Most value added or gain models that focus on teacher credentials are based on measures of student level test scores that have been normalized by year, grade, and subject. Thus the estimated coefficients on teacher credentials that emerge from models explaining student test scores or gains in test scores are calibrated in terms of fractions of a standard deviation. For example, a standard finding in such models is that, relative to a teacher with no experience, the first year or two of experience is associated with an increase of student achievement of about
0.06 standard deviations, all other factors held constant. The apparently small size of this estimate, along with similar or smaller estimated coefficients for other teacher credentials, has led some people to argue that even if teacher credentials emerge as statistically significant determinants of student achievement, they may be inconsequential from a policy perspective. A coefficient of 0.06, for example, is tiny compared to black-white test score gaps that have historically ranged from 0.5 to 1.0 standard deviations and is well below the 0.20 effect size often deemed small or moderate in the education literature, and even further below the mean effect size of 0.33 standard deviations that emerged from a study of 61 random assignment studies of school interventions at the elementary level (Hill et al, 2007, cited by Boyd et al, in progress).
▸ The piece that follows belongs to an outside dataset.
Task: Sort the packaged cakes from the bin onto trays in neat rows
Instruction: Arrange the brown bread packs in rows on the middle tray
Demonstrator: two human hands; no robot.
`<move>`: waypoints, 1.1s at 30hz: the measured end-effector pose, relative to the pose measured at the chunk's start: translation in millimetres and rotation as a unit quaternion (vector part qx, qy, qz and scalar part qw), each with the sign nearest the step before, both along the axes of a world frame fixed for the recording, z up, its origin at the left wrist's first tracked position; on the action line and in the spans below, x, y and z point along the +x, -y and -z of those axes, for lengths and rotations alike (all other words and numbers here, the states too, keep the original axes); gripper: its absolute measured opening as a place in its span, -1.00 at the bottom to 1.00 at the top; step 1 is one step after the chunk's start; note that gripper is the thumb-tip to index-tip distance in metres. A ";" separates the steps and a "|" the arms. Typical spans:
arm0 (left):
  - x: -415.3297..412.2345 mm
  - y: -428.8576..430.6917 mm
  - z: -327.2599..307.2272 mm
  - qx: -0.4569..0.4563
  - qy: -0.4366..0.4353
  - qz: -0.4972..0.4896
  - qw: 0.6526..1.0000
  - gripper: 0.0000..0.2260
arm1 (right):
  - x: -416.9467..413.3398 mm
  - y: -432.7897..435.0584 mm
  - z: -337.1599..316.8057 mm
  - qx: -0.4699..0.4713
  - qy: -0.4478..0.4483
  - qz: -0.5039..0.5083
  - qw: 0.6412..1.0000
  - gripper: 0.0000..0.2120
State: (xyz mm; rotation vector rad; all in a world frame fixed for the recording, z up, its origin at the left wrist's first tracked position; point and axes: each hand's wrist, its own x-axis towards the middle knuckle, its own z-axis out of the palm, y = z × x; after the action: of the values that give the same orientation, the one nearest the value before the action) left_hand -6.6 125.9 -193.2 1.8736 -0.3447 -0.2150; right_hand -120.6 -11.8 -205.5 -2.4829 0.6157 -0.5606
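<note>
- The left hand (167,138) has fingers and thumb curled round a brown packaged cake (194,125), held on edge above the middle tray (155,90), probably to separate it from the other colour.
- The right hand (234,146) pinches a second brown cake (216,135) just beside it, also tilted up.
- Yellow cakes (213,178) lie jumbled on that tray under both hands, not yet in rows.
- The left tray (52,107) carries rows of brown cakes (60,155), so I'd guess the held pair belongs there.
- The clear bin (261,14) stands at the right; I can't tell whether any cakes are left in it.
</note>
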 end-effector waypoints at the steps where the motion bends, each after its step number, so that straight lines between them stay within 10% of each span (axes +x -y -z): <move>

A new paper by Boyd, Grossman, Lanford, Loeb and Wyckoff ( in progress) argues that, if correctly interpreted, the effect sizes of teacher credentials are far larger than they first appear.
Ladd, Teacher Effects, Draft April 21, 2008
The authors argue first that the coefficients of teacher credentials should be interpreted relative to the standard deviation of gain scores, not the standard deviation of test score levels. That argument follows directly from the cumulative nature of education. Given that estimates of teacher credentials in the context of a value-added or gains model are specifically designed to capture how the student’ fifth grade teacher, for example, affects the student’s gain in achievement during that year, it would not be appropriate to compare the estimated effect of the one- year teacher intervention to dispersion in the level of test scores, which reflect the cumulative effects of teacher and other variables over a longer period of time.
In addition, the authors argue that any interpretation of the estimated coefficients should account for the measurement error in the reported test score or scores. In particular, the coefficients should be compared to the dispersion in true achievement gains rather than in the measured achievement gains. This argument is consistent with the use of “reliable” variance discussed above in connection with research by Rowan, Correnti, and Miller (2002). For any student, true achievement gains differ from actual achievement gains both because of the measurement error associated with the test itself and because the student may have been particularly alert or inert on the day(s) of the test. Failure to account for these measurement errors is particularly problematic when the focus is on achievement gains because gains are based on two test scores, both of which are measured with error. Importantly, the measurement error does not complicate the estimation of the effects of teacher credentials; it only affects the resulting effect sizes. The elimination of measurement error generated standard deviations in “true” achievement gains that are far smaller than those in measured achievement gains.